(Dataset excerpts)
<<<<

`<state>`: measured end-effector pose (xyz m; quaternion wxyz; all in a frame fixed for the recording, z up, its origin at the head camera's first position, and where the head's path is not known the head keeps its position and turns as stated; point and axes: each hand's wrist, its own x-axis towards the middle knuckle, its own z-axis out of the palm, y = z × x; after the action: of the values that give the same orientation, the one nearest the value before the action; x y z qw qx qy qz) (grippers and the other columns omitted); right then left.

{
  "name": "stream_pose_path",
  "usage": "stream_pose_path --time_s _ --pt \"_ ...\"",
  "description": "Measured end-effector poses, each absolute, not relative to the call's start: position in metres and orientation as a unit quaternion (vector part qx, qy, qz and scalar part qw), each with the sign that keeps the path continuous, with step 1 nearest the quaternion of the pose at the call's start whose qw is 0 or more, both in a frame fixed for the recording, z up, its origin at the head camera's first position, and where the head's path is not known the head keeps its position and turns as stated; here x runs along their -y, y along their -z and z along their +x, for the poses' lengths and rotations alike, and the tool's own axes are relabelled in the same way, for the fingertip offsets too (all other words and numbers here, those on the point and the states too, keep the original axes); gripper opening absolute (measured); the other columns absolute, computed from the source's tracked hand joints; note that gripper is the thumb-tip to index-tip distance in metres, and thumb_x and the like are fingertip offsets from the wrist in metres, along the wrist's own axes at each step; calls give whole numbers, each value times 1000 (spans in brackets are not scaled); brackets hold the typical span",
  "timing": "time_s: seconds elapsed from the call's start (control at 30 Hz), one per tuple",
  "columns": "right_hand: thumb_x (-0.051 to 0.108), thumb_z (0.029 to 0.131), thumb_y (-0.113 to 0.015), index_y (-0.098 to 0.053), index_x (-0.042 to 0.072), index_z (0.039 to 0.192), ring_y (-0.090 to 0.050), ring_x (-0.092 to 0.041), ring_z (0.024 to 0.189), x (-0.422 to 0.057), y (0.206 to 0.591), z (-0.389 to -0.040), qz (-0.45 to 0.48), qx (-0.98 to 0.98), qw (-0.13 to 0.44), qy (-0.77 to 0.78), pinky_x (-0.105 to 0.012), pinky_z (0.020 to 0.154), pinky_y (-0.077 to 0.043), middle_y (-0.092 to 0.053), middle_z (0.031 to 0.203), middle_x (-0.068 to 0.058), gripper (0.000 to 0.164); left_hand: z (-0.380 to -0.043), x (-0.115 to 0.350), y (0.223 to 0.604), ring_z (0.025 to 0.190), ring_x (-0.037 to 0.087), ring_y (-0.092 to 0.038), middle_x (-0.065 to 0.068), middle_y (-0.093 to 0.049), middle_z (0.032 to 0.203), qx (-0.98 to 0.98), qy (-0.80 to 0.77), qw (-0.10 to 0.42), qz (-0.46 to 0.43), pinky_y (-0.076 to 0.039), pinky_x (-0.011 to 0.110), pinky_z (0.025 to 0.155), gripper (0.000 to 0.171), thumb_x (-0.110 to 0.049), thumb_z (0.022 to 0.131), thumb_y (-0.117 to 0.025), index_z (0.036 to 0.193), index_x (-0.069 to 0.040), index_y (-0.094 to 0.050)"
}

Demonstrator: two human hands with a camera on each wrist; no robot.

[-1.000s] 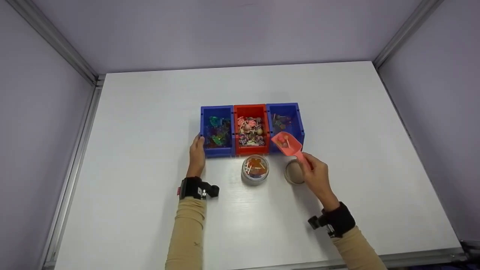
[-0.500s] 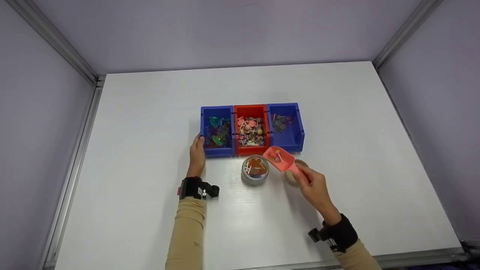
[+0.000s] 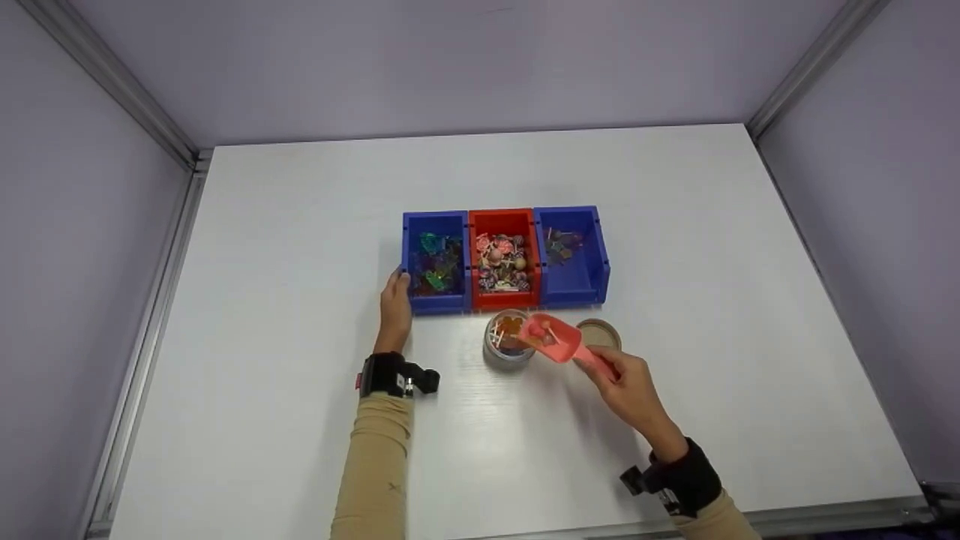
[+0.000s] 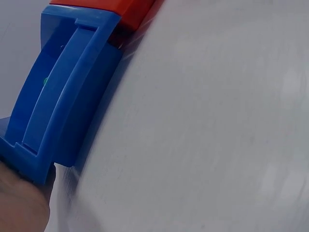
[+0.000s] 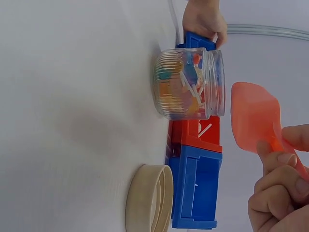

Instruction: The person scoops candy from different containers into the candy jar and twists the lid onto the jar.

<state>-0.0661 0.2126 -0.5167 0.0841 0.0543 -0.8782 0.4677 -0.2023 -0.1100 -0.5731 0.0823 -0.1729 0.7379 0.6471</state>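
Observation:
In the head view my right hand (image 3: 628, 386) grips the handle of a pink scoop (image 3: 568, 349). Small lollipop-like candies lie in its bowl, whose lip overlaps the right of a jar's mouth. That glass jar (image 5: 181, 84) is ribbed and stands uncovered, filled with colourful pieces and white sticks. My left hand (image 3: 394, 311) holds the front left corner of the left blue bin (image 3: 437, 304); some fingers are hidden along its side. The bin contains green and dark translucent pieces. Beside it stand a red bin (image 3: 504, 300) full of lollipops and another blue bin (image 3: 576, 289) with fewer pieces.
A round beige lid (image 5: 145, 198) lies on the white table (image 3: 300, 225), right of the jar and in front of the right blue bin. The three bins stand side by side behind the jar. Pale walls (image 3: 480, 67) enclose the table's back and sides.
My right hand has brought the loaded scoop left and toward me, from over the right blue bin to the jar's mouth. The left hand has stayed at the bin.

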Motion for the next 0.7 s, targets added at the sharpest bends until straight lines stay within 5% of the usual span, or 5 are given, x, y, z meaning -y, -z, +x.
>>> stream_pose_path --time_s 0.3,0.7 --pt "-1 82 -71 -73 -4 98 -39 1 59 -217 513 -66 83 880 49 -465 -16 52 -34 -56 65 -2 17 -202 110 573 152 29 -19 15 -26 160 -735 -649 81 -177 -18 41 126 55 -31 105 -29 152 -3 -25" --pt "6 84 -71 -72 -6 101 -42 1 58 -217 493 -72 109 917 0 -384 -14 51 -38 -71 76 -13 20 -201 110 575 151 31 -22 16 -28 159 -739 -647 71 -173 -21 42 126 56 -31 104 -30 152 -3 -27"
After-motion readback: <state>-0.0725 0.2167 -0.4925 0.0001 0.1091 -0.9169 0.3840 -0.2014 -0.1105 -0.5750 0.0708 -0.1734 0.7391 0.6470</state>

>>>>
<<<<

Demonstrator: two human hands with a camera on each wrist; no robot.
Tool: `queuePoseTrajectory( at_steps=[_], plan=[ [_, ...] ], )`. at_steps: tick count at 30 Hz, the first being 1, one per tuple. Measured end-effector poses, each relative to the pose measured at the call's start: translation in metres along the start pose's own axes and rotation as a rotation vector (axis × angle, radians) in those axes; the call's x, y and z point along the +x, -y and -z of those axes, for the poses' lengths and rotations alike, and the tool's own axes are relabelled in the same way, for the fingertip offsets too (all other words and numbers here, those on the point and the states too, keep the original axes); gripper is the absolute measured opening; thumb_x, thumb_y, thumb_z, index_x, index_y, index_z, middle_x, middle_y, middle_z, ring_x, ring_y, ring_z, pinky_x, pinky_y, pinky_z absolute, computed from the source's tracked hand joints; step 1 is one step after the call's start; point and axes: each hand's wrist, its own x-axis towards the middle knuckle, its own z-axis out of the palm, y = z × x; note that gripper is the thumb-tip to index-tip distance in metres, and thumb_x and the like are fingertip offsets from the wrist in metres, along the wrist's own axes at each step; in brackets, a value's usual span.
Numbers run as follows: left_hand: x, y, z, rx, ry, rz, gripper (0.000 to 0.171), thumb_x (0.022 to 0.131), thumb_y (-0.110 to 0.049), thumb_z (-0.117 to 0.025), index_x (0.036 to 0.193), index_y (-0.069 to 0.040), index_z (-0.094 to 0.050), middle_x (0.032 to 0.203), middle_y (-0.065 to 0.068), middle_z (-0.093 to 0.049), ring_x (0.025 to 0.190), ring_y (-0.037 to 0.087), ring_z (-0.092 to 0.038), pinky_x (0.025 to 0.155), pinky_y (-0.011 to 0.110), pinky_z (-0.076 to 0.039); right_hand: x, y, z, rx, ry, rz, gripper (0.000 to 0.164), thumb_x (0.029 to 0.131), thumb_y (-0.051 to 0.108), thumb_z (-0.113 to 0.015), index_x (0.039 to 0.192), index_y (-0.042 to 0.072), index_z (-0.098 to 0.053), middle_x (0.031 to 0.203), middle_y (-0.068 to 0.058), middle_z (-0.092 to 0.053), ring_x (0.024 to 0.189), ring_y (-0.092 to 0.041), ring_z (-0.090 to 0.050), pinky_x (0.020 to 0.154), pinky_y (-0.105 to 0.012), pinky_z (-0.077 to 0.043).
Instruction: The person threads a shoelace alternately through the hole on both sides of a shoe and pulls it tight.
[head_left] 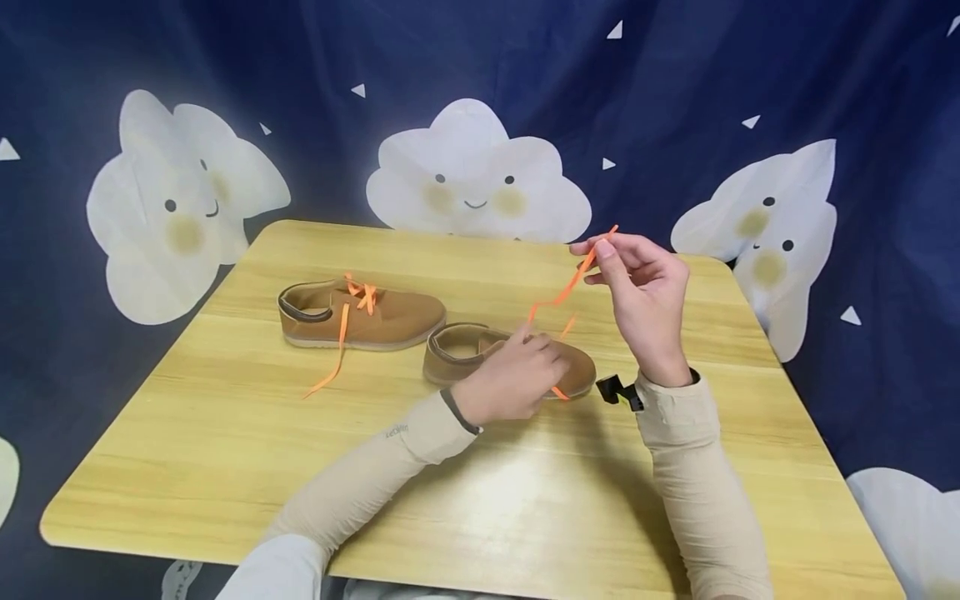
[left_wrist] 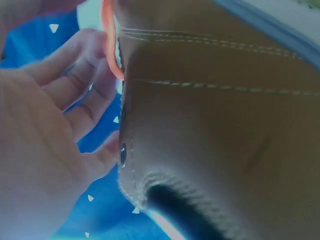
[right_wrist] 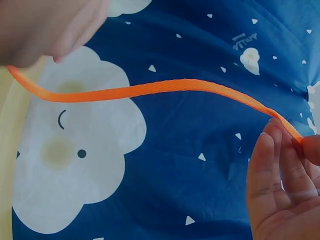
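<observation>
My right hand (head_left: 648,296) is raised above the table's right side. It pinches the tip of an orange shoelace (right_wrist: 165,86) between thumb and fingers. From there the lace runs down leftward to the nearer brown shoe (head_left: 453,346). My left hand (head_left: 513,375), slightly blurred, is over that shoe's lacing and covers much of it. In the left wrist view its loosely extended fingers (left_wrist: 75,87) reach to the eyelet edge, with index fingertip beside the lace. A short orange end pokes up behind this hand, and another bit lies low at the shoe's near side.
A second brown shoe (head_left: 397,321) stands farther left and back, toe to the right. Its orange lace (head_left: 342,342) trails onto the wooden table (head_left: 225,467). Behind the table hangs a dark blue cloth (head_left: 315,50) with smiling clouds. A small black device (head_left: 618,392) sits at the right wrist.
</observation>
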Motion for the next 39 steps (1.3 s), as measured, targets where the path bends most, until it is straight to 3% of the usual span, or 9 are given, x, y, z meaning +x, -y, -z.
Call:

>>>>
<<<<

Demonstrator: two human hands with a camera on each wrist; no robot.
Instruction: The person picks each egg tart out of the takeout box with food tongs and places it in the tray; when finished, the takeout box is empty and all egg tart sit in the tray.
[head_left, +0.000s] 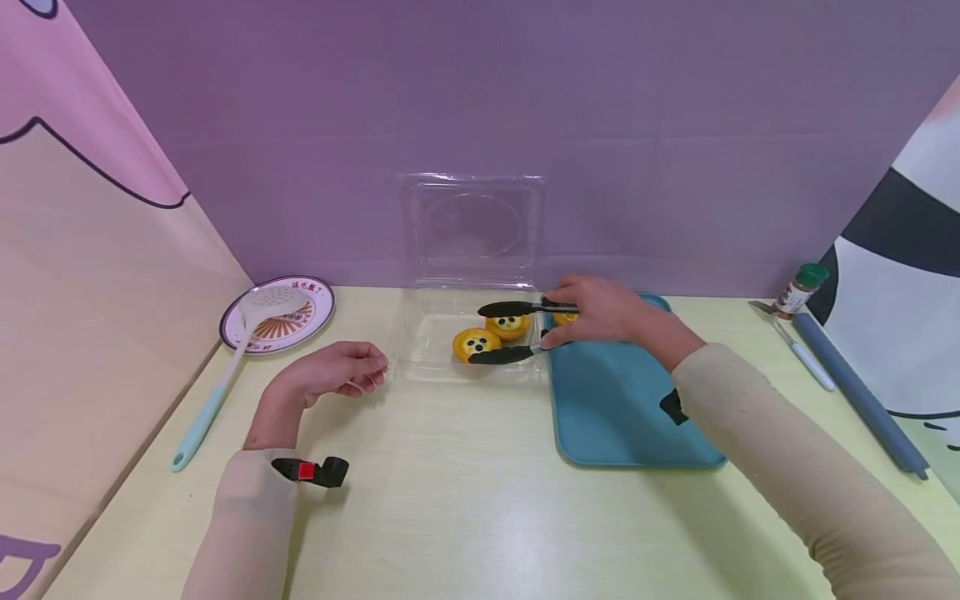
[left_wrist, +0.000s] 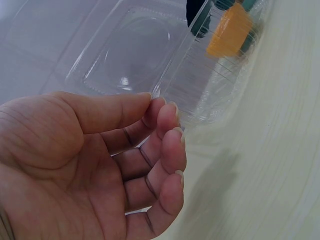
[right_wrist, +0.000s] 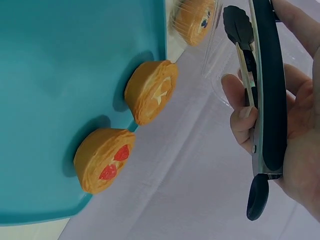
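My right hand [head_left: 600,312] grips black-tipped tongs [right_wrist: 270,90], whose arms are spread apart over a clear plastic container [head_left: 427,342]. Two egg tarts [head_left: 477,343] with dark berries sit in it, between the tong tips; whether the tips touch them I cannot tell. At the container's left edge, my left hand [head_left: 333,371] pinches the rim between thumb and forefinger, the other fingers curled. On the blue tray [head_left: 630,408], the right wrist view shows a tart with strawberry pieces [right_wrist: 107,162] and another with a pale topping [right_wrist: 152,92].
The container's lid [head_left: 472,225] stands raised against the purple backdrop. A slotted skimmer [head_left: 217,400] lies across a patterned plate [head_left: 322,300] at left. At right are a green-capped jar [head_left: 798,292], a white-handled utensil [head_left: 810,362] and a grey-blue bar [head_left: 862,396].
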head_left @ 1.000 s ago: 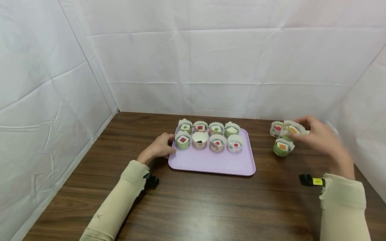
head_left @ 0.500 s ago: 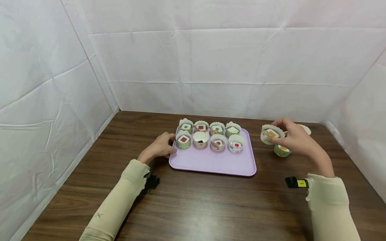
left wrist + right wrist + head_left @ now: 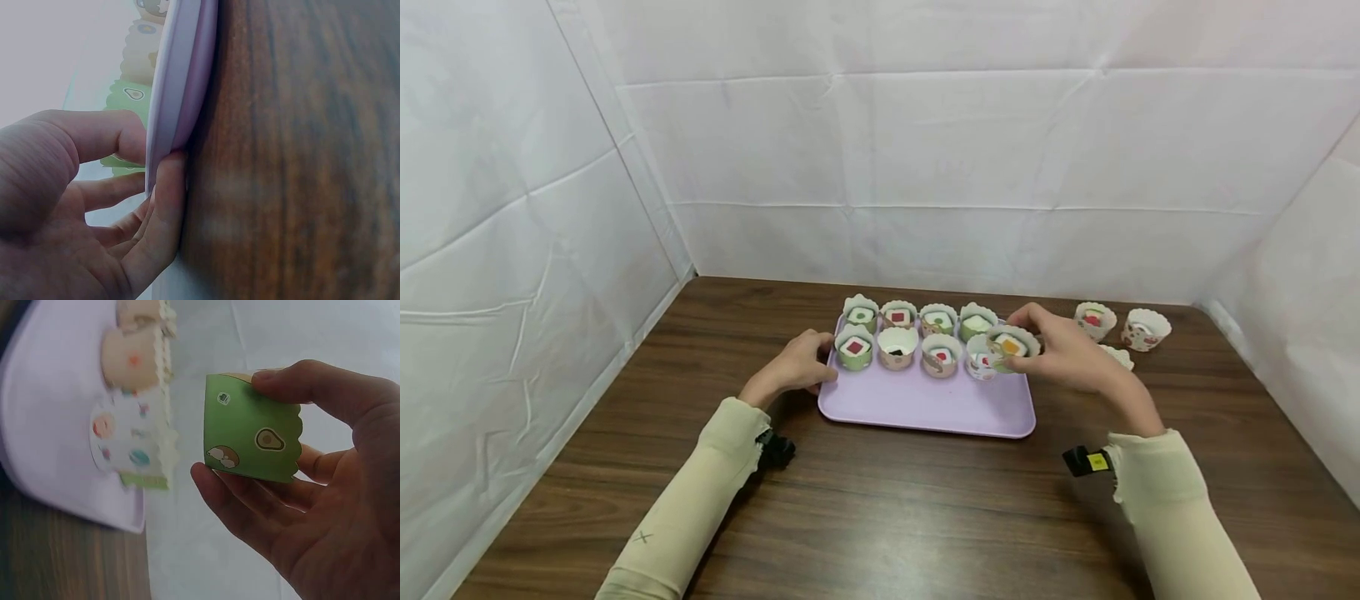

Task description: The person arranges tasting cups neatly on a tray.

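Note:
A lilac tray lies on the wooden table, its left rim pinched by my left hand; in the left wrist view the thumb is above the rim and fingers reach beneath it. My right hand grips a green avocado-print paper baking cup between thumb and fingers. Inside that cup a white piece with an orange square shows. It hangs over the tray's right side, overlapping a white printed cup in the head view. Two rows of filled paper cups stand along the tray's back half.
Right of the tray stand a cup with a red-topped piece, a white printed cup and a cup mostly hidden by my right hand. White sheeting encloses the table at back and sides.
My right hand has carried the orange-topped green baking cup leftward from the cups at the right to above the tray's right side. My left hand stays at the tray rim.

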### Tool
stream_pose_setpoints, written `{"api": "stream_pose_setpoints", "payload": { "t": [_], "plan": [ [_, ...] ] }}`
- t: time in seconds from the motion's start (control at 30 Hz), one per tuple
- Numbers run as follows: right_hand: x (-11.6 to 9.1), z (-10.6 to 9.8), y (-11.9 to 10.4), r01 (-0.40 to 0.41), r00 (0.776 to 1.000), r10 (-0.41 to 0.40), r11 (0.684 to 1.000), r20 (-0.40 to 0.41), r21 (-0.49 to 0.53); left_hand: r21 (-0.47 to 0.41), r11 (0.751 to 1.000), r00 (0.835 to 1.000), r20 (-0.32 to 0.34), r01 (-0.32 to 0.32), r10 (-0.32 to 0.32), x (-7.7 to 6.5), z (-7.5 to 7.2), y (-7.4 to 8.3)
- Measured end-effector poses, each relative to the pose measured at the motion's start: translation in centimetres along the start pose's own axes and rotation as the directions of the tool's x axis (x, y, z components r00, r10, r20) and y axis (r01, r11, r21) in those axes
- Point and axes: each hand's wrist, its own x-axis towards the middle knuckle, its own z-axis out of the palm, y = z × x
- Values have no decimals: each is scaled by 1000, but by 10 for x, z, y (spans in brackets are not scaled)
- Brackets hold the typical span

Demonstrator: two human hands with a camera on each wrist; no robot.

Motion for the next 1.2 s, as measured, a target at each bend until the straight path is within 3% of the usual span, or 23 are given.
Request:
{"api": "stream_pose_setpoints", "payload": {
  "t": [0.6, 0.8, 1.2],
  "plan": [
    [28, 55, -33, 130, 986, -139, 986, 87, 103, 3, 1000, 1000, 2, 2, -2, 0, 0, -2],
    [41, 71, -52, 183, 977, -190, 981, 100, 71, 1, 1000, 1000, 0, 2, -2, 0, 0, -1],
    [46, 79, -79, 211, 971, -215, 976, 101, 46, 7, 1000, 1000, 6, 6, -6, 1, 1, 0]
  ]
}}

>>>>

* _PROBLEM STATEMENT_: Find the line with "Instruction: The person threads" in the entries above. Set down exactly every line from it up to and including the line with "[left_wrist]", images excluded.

* _TASK OUTPUT_:
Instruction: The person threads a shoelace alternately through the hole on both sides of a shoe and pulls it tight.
[head_left] 
[left_wrist] 

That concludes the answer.